C:\xampp\htdocs\phpmysimplelogin\sam

<?php

$fulldir = 'C:\xampp\htdocs\phpmysimplelogin\sam';

// Get the deepest directory
$dir = substr(strrchr($fulldir, '\\'), 1);

echo $dir;

?>


That should output 'sam', are you sure it's not working?

yes that works now although when i put the two together it seems to now work and only displays one "sam"

// Inialize session
session_start();

// Check, if username session is NOT set then this page will jump to login page
if (!isset($_SESSION['username'])) {
header('Location: index.php');
}

// Get the directory we're currently in
$fulldir = dirname(__FILE__);

// Get the deepest directory
$dir = substr(strrchr($fulldir, '\\'), 1);

echo $_SESSION['username'];
echo $dir;

?>


this works ! it shows sam sam . but when i put this code into it


if(is_dir($dir) && $dir == $_SESSION['username']) {
echo "ok";
}
else {
echo "not ok";
}
it only displays not ok either looking at the same dir or not ?

Ok, looks like there may be a space in one of the variables, try trimming the variables:



<?php

// Inialize session
session_start();

// Check, if username session is NOT set then this page will jump to login page
if (!isset($_SESSION['username'])) {
header('Location: index.php');
}

// Get the directory we're currently in
$fulldir = dirname(__FILE__);

// Get the deepest directory
$dir = substr(strrchr($fulldir, '\\'), 1);

// Trim off any excess whitespace
$username = trim($_SESSION['username']);
$dir = trim($dir);

if(is_dir($dir) && $dir == $username) {
echo "ok";
}
else {
echo "not ok";
}

?>


That should work. Let me know how it goes.

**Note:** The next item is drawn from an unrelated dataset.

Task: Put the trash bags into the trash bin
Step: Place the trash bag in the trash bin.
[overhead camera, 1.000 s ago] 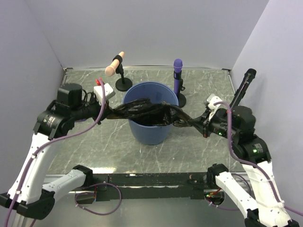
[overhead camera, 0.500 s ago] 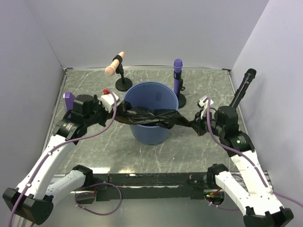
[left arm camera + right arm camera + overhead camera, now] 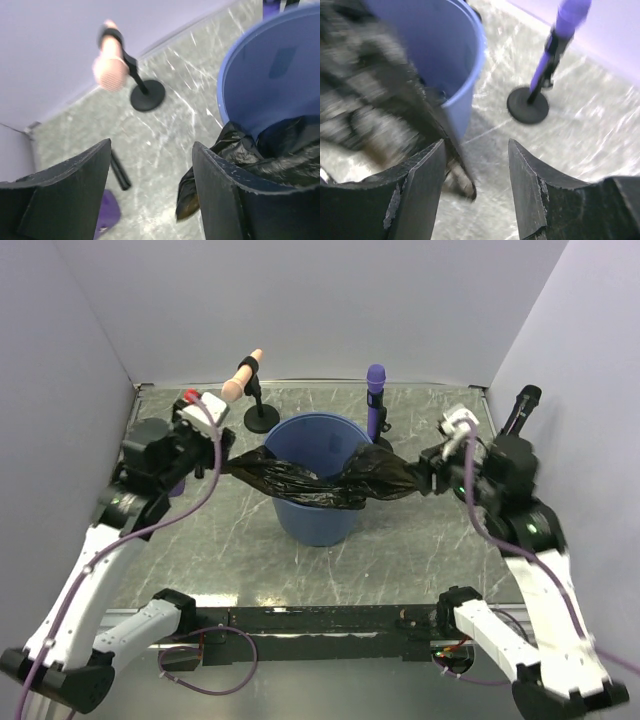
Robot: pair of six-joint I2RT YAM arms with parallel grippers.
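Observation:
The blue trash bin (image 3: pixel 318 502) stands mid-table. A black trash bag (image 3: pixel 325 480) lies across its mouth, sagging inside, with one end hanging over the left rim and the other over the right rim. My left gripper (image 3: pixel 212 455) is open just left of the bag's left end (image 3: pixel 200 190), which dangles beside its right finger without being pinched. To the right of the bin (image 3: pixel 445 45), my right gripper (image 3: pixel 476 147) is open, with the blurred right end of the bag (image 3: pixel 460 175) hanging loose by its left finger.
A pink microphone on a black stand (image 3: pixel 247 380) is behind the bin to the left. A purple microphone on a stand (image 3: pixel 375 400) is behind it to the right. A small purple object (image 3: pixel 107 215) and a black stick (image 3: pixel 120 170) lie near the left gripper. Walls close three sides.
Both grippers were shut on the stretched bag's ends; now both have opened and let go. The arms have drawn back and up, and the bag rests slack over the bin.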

Nope still im getting "not ok".

this is what im doing :
updating code
saving it and copying it to the two different directories
logging on using one username and being diverted to the first index.php file in their own directory
then im going to the address bar and changing the name of the current dir to another users, im my case tom
http://localhost:8000/phpmysimplelogin/sam/ the sam changes to tom
the pages load but both still have "not ok" displayed in both ?

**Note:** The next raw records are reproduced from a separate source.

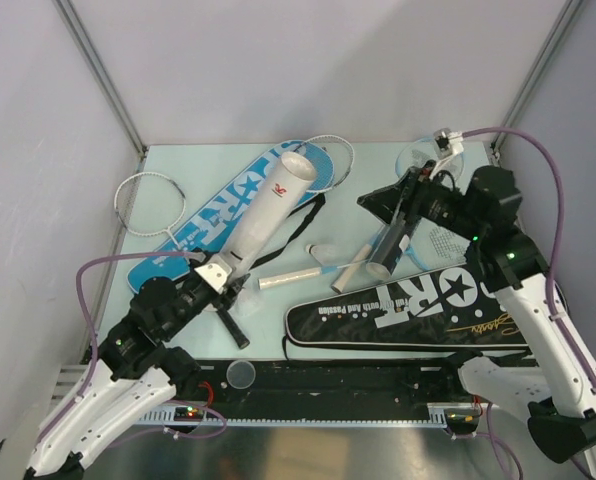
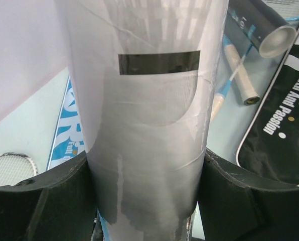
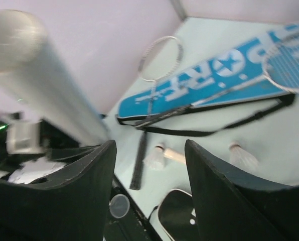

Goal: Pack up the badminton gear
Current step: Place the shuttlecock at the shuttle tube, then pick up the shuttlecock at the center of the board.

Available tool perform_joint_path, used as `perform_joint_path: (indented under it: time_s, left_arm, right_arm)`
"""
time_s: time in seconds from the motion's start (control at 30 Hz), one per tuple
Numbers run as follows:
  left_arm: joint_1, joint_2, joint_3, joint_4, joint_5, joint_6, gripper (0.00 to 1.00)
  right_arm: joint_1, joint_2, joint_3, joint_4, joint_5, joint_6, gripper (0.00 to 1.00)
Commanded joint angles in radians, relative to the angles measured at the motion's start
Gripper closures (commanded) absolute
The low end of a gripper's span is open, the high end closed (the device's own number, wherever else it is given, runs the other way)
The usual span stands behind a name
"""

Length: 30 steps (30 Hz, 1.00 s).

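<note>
1. A pale green tabletop [image 1: 213,165] sits between plain white walls, with metal posts rising at the far corners.
2. The left gripper [image 2: 145,168] pinches the near end of the white tube [image 1: 268,215], and both fingers press against its sides. The tube tilts up and away toward the far right, above the blue cover [image 1: 193,228].
3. The right gripper [image 3: 149,148] has its jaws spread with nothing between them. It hangs at the far right over the black tube [image 1: 386,250], which has its grey open end pointing near-left.
4. The blue cover lies flat on a diagonal from near left to far centre. Its black strap [image 1: 300,225] trails off to the right.
5. The black cover [image 1: 408,315] lies flat along the near right.
6. The head of a thin white racket [image 1: 150,205] rests on the table just left of the blue cover.
7. A white shuttlecock [image 1: 323,250] lies between the two covers, near a white racket grip [image 1: 286,281].
</note>
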Motion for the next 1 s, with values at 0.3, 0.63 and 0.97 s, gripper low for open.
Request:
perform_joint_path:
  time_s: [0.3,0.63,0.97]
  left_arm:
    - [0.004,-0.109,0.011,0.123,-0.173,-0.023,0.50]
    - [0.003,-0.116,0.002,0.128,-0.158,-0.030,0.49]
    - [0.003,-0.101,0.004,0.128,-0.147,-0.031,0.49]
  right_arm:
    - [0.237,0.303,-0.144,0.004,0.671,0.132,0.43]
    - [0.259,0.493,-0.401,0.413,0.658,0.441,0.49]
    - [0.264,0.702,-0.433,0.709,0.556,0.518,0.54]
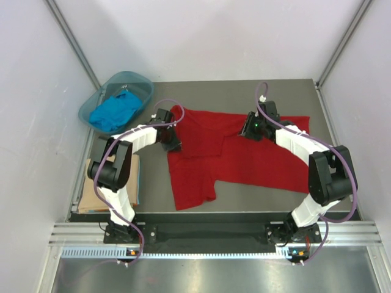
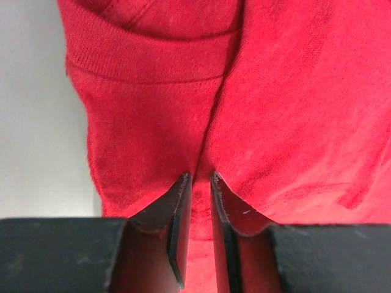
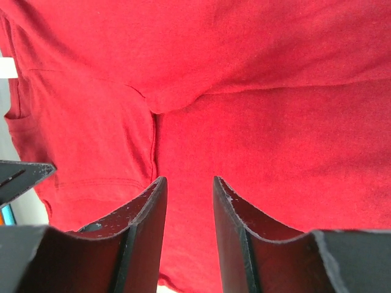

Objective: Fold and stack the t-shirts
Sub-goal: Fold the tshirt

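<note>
Red t-shirt (image 1: 244,162) fills both wrist views: left jaws pinch a fold, right jaws' hold unclear

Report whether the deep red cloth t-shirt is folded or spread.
Spread, not folded: the deep red t-shirt lies wide and rumpled across the grey table.

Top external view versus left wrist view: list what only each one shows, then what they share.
Only top external: the blue t-shirt in the teal basin, the right gripper, and the whole outline of the red t-shirt. Only left wrist: a ribbed band on the cloth and a crease running in between the nearly closed fingers. Both: the red t-shirt with the left gripper on it.
</note>
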Robot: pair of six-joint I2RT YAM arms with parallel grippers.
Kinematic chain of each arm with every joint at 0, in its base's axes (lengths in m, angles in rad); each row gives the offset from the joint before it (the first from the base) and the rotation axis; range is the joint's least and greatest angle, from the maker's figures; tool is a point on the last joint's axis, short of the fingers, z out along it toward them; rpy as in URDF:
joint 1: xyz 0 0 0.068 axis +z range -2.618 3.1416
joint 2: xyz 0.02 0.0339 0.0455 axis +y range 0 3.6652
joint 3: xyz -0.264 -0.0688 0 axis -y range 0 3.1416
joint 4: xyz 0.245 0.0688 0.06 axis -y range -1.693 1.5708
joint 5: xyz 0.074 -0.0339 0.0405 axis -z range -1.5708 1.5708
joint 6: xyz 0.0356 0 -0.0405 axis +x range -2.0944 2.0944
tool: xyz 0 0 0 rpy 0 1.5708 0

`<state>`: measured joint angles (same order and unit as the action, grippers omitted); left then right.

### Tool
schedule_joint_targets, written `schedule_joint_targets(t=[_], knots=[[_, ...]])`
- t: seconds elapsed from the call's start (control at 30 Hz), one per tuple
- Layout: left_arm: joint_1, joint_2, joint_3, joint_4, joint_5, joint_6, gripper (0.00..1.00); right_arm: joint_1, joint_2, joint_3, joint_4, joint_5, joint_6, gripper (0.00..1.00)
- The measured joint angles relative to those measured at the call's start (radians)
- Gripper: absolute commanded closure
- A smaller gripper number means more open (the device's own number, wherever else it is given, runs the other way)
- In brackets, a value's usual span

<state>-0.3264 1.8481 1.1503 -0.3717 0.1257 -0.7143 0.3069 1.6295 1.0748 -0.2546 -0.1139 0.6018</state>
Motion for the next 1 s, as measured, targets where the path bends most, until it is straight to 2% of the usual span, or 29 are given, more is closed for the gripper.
schedule_joint_targets(t=[0.27, 0.77, 1.0], knots=[[-0.029, 0.016, 0.043, -0.055, -0.075, -0.017, 1.00, 0.001, 0.000, 0.000, 0.000, 0.015, 0.000, 0.64], [-0.100, 0.016, 0.151, -0.204, -0.218, -0.035, 1.00, 0.007, 0.000, -0.002, 0.005, 0.013, 0.001, 0.61], [-0.106, 0.016, 0.151, -0.222, -0.225, -0.055, 1.00, 0.104, 0.005, -0.012, 0.038, 0.031, 0.056, 0.55]])
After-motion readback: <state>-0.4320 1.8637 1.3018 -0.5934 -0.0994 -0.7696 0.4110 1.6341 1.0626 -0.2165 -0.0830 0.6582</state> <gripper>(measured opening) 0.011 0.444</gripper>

Ahh just realised the mistake, it's looking at the wrong thing, try:



<?php

// Inialize session
session_start();

// Check, if username session is NOT set then this page will jump to login page
if (!isset($_SESSION['username'])) {
header('Location: index.php');
}

// Get the directory we're currently in
$fulldir = dirname(__FILE__);

// Get the deepest directory
$dir = substr(strrchr($fulldir, '\\'), 1);

// Trim off any excess whitespace
$username = trim($_SESSION['username']);
$dir = trim($dir);

if(is_dir($fulldir) && $dir == $username) {
echo "ok";
}
else {
echo "not ok";
}

?>


It's checking for "sam" relative to the current directory, instead of the full directory. Try the above and see what happens.

WOOOOO , finally lol.

that seems to have done the trick although its saying that its ok to be in the wrong directory and not ok to be in the right one .

Thanks for your time and effort

:):):)

Hmm, strange, that should do the trick, double check the variables / path is all I can suggest.

Yes it has. It's working fine now. Thanks for your help

Glad it's working for you. Good luck with your project!